The $8.3 million budget for 2020 was pared down to $6.71 million at the meeting, with the approval of all five commissioners.
According to the estimates for the new budget, the county will be raising approximately $1.42 in revenues from taxes and an additional $5.28 million in non-tax revenues such as fees.
Funding for the 9-1-1 programs increased from $117,455 in the 2020 budget to a new total of $128,845.
The county airport got a slight increase in funding from $109,950 in 2020 to $111,000 in the new budget.
The Bowman/Slope Soil Conservation funding increased from $75,090 to $86,985 in the new budget.
According to Commissioner Lynn Brackel, the budget shows the impact when the second quarter was down 22 percent in sales tax revenue from the state.
“Another item that was down was the highway distribution tax. That was down 30 percent,” he said. “Also, the value of the mill dropped $1,000 from the previous year, so we had to deal with that. There is going to be less income coming in from the tax dollars.
“We were very, very careful not to cut employees’ wages or laying anybody off. We didn’t even consider it for the employees for this year,” Brackel explained.
The commissioner also thanked the county employees for helping get the county through the year. “There is always next year,” he added.
One thing that has help with the budget costs has been the drop in travel costs, Brackel said. “Nobody is going to meetings in Bismarck.”
The fact that no road projects are planned for the next year also helped out the budget, Brackel said. “That was one of the things that we could take out.”

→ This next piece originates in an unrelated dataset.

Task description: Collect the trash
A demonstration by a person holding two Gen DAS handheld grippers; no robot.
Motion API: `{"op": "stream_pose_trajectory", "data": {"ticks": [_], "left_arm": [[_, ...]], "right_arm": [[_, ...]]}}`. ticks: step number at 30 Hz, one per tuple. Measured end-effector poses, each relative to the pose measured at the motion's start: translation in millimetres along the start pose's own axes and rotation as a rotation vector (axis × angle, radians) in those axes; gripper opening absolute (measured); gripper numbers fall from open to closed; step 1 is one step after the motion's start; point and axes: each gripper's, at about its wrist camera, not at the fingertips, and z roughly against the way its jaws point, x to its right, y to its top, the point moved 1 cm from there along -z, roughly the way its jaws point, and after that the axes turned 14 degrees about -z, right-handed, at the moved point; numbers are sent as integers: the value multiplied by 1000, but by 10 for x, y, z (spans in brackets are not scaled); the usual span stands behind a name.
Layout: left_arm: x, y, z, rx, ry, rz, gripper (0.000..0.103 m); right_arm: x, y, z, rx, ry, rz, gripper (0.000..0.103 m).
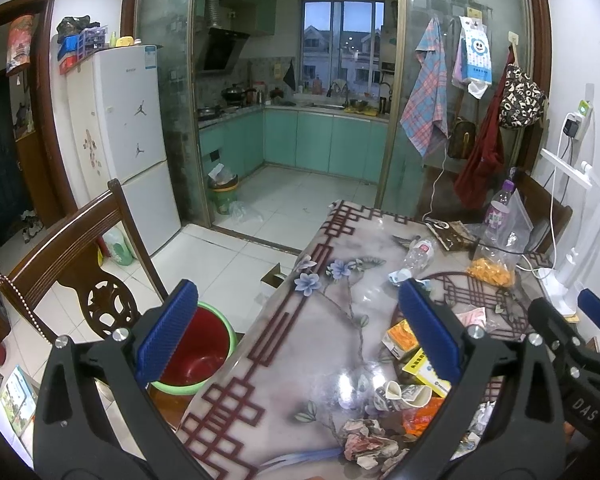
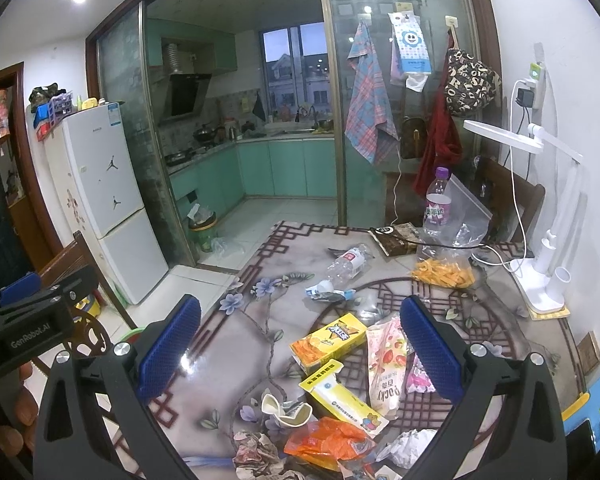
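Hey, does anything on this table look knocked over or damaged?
Yes. A clear bottle lies on its side mid-table, while the purple-capped bottle behind it stands upright. Nearer, a paper cup is crushed and tipped over among crumpled wrappers. Both grippers are open and empty.

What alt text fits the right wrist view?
Open right gripper hangs empty over a floral table littered with trash: orange snack box, yellow box, Pocky packet, crushed paper cup, plastic bottle. Kitchen behind.
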Motion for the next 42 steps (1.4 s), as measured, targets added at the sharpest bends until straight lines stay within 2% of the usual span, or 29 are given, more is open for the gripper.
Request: {"op": "stream_pose_trajectory", "data": {"ticks": [42], "left_arm": [[-66, -86, -36, -20, 4, -4, 99]], "right_arm": [[-57, -122, -110, -20, 4, 4, 96]]}}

However, he said the commissioners did not cut the maintenance budget for the county roads. “We have to continue to maintain the roads that we have or else we didn’t do our job on this end.

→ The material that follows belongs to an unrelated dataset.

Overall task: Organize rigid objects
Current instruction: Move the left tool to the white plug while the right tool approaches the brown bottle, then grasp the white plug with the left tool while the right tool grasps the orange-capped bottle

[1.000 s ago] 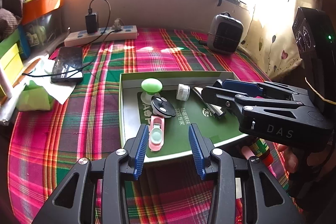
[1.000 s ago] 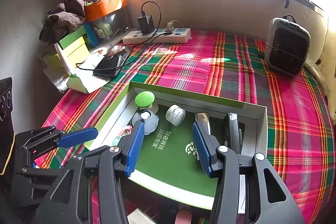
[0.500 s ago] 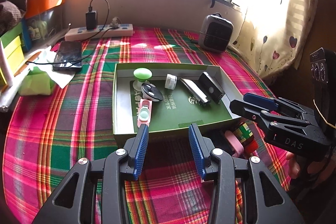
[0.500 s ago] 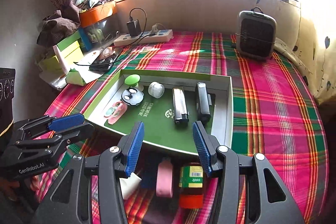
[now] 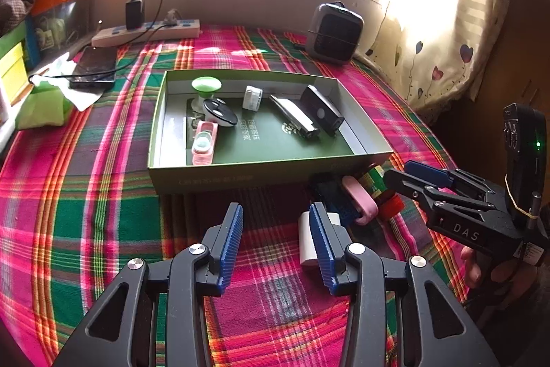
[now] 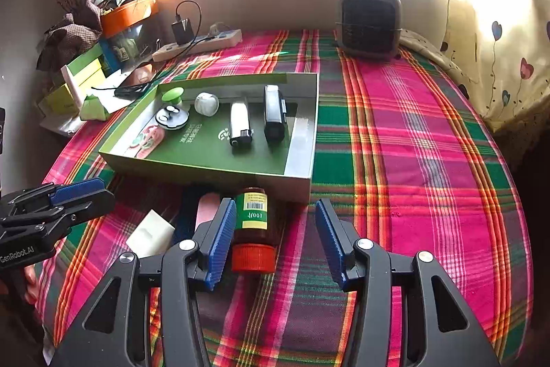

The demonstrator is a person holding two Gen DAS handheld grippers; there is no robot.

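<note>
Both tongs hang wide and empty over the plaid-covered counter [image 6: 412,126]. The right tongs [image 6: 275,236] straddle open cloth, with the red-capped brown bottle [image 6: 254,229] lying just beside their left pad. At ten o'clock from them sits the green tray [image 6: 299,160], holding small items. A white block [image 5: 307,243] lies by the right pad of the left tongs [image 5: 275,243], with a pink piece [image 5: 361,200] at one o'clock.

plaid bed [image 6: 395,140] carries tray [image 6: 302,160], bottle [image 6: 254,229], heater [image 6: 369,19].
</note>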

“For the most part, our roads are really, really good, compared to other counties,” Brackel said, noting that on some roads in other countries there isn’t enough room to pass farm vehicles. There will be some chip sealing done on county roads as part of maintenance, “ Brackel added.
In addition, oil money still helped the commissioners fill in the gaps in the new budget. “Oil and gas money were funding like 30 to 35 percent into the general budget. I am thankful for the commissioners in the past that they held it down to that amount and put it all into the general budget. This year, we ended up inserting 90 percent of the oil and gas money into the general fund.
“That did not equal the 30 percent from previous years. That is how low the oil income was.... or the projected oil income is,” Brackel said. “That made a lot of difference.”
“So far, we have been able to pay our bills and we have got money in the bank too,” he explained.